Your answer is to be every line of the material that includes the string "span".

*Data*.
::::::
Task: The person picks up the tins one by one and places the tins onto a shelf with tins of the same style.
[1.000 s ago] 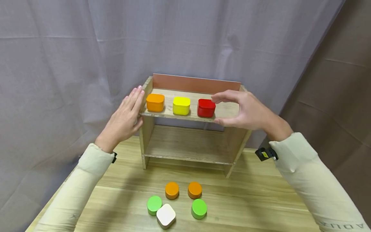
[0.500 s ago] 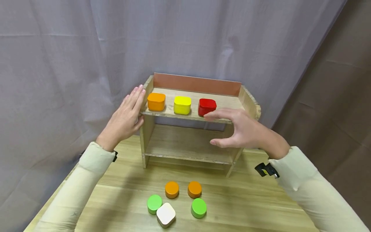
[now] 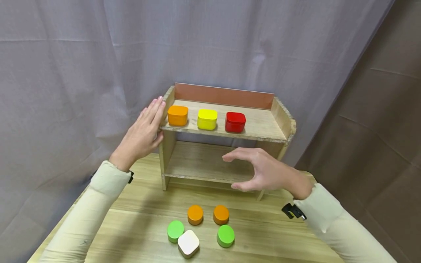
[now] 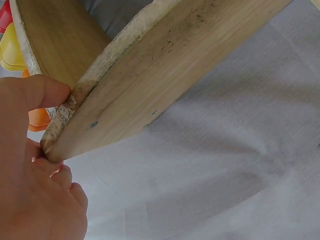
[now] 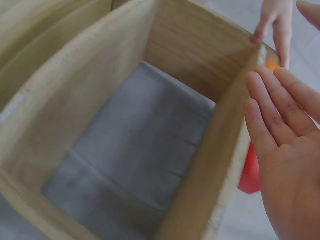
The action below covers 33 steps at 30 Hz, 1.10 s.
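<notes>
My left hand [image 3: 141, 131] grips the left side panel of a small wooden shelf [image 3: 210, 159]; the left wrist view has the thumb [image 4: 47, 92] at the panel's front edge and the fingers across from it. In front of the shelf's right half, my right hand [image 3: 263, 170] hovers with thumb and fingers spread apart and nothing between them. Along the front of the top board stand an orange rounded-square block [image 3: 178, 116], a yellow one [image 3: 207, 119] and a red one [image 3: 235, 122], spaced apart.
Before the shelf, on the wooden table [image 3: 279, 233], stand two orange round blocks [image 3: 195, 214], two green round blocks [image 3: 225, 236] and a white rounded-square block [image 3: 188, 243], close against the left green one. A grey curtain [image 3: 210, 44] hangs behind.
My right hand has drawn back from the red block, moving down and toward me to the level of the lower board. The left hand keeps its place on the shelf.
</notes>
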Tool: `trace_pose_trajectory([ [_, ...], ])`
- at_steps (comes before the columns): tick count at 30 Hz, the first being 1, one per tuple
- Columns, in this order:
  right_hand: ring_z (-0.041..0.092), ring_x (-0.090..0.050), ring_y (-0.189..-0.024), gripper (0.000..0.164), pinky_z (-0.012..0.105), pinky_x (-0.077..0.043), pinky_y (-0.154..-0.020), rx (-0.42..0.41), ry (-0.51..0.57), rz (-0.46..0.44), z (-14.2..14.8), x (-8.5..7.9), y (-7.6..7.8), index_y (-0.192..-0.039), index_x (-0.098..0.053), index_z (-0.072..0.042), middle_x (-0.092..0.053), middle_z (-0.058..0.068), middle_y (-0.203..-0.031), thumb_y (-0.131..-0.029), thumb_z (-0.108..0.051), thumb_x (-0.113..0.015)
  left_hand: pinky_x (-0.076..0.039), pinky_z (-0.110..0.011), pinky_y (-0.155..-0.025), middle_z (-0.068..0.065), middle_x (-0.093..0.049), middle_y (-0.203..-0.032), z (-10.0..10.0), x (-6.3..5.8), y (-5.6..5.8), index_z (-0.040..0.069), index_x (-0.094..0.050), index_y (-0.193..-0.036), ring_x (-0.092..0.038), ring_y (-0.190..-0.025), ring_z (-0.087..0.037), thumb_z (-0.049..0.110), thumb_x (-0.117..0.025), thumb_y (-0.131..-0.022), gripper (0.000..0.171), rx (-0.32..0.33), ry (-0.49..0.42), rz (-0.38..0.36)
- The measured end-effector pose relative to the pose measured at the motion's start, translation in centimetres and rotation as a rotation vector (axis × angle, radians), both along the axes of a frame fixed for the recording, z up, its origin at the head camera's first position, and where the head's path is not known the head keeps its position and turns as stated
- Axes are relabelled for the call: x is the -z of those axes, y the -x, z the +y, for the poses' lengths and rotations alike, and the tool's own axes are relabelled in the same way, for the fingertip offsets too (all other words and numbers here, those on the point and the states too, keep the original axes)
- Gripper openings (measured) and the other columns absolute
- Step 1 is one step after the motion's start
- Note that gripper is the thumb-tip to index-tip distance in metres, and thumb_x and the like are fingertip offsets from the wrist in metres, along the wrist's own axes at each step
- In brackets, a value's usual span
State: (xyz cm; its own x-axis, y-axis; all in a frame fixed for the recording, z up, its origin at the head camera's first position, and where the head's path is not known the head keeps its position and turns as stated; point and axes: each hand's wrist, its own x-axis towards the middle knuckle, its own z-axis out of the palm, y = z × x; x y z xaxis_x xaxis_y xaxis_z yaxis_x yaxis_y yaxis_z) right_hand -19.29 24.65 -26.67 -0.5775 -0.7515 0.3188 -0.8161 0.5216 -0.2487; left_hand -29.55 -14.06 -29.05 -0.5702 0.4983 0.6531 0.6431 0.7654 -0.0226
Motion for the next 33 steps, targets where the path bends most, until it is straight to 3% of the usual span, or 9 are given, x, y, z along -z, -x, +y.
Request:
trace_pose_trajectory([
  [17,0.018,-0.064,-0.134,0.07,0.045,-0.055,-0.112,-0.041,-0.04,-0.167,-1.4,7.1,-0.8,-0.148,-0.06,-0.016,-0.063,-0.003,-0.149,-0.086,-0.036,-0.085,-0.021,-0.055,-0.135,-0.019,-0.012,-0.178,0.1,0.0,0.0,-0.003,-0.016,-0.167,-0.019,-0.165,-0.038,0.006,-0.066,-0.092,0.091,0.003,-0.004,0.015],
  [33,0.017,-0.062,-0.137,0.071,0.038,-0.05,-0.119,-0.124,-0.045,-0.29,-3.7,16.3,-1.3,-0.148,-0.058,-0.01,-0.065,0.003,-0.148,-0.087,-0.036,-0.085,-0.021,-0.056,-0.134,-0.018,-0.01,-0.179,0.1,0.2,0.2,-0.001,-0.013,-0.168,-0.017,-0.165,-0.036,0.005,-0.066,-0.092,0.093,0.007,-0.02,-0.006],
])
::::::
*Result of the task*.
- In brackets, a value's usual span
Motion for the next 33 steps, targets where the path bends most, until it is straight to 3% of the usual span, or 9 are given, x, y, z along -z, -x, +y.

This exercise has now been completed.